How the Carringbush Hotel transformed its floor into an elegant home

The frosted-glass front door to their rigorously refined one-bedroom house is one of Victoria’s most culturally charged tribal portals.
It opens onto the back room on the ground floor of an 1889 Abbotsford pub which, until the mid-2000s, served as club rooms for Collingwood Football Club.
Even more history is embedded in the cornerstone walls of the Carringbush Hotel, a building wedged against a railway viaduct and cited as being historically significant for its “connections to the social fabric of the region.”
This is the Carringbush that cites Frank Hardy’s fictitious name for Collingwood in his 1950s novel, Power without glory, and it continues as a public house that now specializes in vegan food: “Damned fine pub serving a sustainable attitude.”
It is such an impressive renaissance renaissance structure that has been so beautifully and recently whitewashed. Yet he presides over a neighborhood that in the late 1900s was so poor that some of the small houses had dirt floors.
The reason for this important presence is that it started as the Friendly Societies hotel and provided social and financial support to members facing difficulties in supporting themselves and their families.
Over the past year and at the request of new owners who had sold their Richmond warehouse conversion because it was affected by new developments, the Carringbush floor was reclaimed from sticky mat status as a rooming house crowded and converted to an elegant style. sparse house with one of the most public bathrooms imaginable.
“Quite public”, admits Mark Simpson, of the design office, who says that by creating the suite of bedroom, bathroom and a “huge wardrobe” high priority for a couple in the sector of the fashion, “finding the right relationship between these pieces was the only difficult part of” the architectural modification “.
âWe went through about 10 different iterations,â he says.
The variation that now gives the bath a 2.5 meter x 3.5 meter window onto the gritty urbanity of a rail corridor – âthey wanted perspectivesâ, of course allows for reciprocal views. Simpson says “someone reached out to the pub once to say, ‘Hey, do you know we can see in’! ‘.
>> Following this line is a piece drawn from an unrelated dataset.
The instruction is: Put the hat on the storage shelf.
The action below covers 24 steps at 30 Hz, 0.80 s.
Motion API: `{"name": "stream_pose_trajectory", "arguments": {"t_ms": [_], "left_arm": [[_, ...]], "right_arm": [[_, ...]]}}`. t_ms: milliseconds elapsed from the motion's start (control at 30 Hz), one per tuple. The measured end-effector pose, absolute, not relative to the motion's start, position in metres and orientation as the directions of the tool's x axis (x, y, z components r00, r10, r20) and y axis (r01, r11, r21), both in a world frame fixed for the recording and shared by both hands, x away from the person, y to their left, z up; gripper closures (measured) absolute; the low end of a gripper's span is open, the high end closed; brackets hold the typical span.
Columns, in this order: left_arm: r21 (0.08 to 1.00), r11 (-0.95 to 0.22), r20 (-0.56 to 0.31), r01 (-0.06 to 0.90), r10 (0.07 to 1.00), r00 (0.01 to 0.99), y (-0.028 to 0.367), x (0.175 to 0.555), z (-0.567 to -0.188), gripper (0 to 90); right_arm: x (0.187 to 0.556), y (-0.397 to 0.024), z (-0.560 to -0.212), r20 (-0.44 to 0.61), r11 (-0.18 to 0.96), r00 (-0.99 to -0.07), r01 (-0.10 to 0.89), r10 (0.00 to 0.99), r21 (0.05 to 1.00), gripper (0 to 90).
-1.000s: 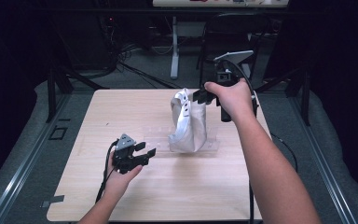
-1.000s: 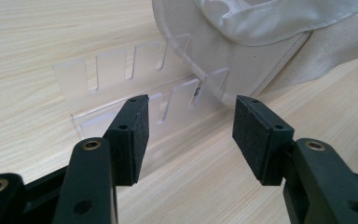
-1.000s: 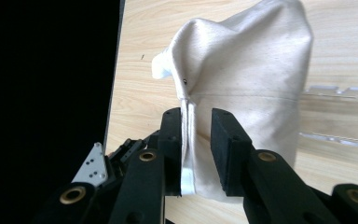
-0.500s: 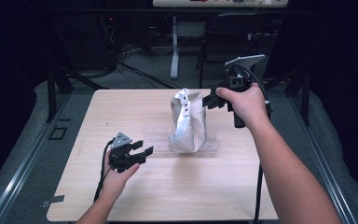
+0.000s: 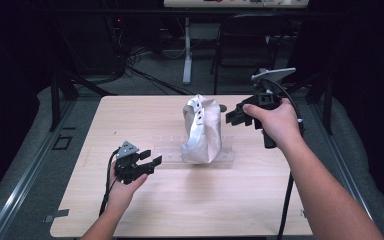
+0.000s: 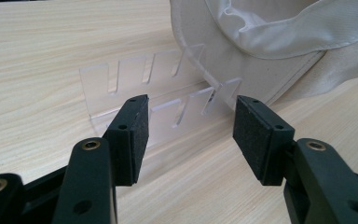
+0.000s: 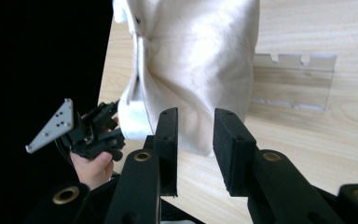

The front plans of the conversion show a typical hotel hallway through the doors of many small rooms. The side effect of the process which removed the original staircase and most of the substance from the hallway wall to make it into a large living room which still had ‘a rhythm to its openings so that the presence of the building remained readable », Allows a wide space sunlight that keeps the deep cornices and sanded Baltic pine floors.
âThe trust mandate,â says Simpson, âwas to create a truly formidable set of positive living spaces open to the light. They wanted it to be classic, elegant and inventive. “
And so, with âa simple palette that is not black and white but subtle shifts in soft and harmonious tones of carefully selected greens, grays and off-whiteâ (the elegant); with the clarified spatiality and ‘seeing through the spaces beyond’ (the classic), and with the inventive in the form of a radical new staircase-like-sculpture, an old pub has become a very individual home.
The biggest structural and heritage decision was to remove the stairs and fabricate eight-millimeter steel, covered in dark brown automotive paint, “introducing a deliberately contemporary staircase” that rises under a curved arch from 1889.

Having everything upstairs as the home of a bedroom is not the end of the story of this fascinating conversion. The old club rooms have also acquired a new identity as an open, malleable lobby lounge that can be used for fashion shows or to host visiting international associates.
What makes the duality possible is a nimble piece of carpentry along a wall that contains a fold-down bed, a mini-kitchenette that can be concealed by a sliding wood panel, and the door to a mini-room. bath.

In a 20-square-meter room that retains the Victorian dado and marble fireplace that countless Collingwood backgrounds would have known, Mark Simpson says, “It was the only contemporary insert and it conceals all of those functions.”
In the working ad, the behind-the-scenes changes involved a project Simpson describes as “putting a puzzle together to create simple spaces with moments of fun.”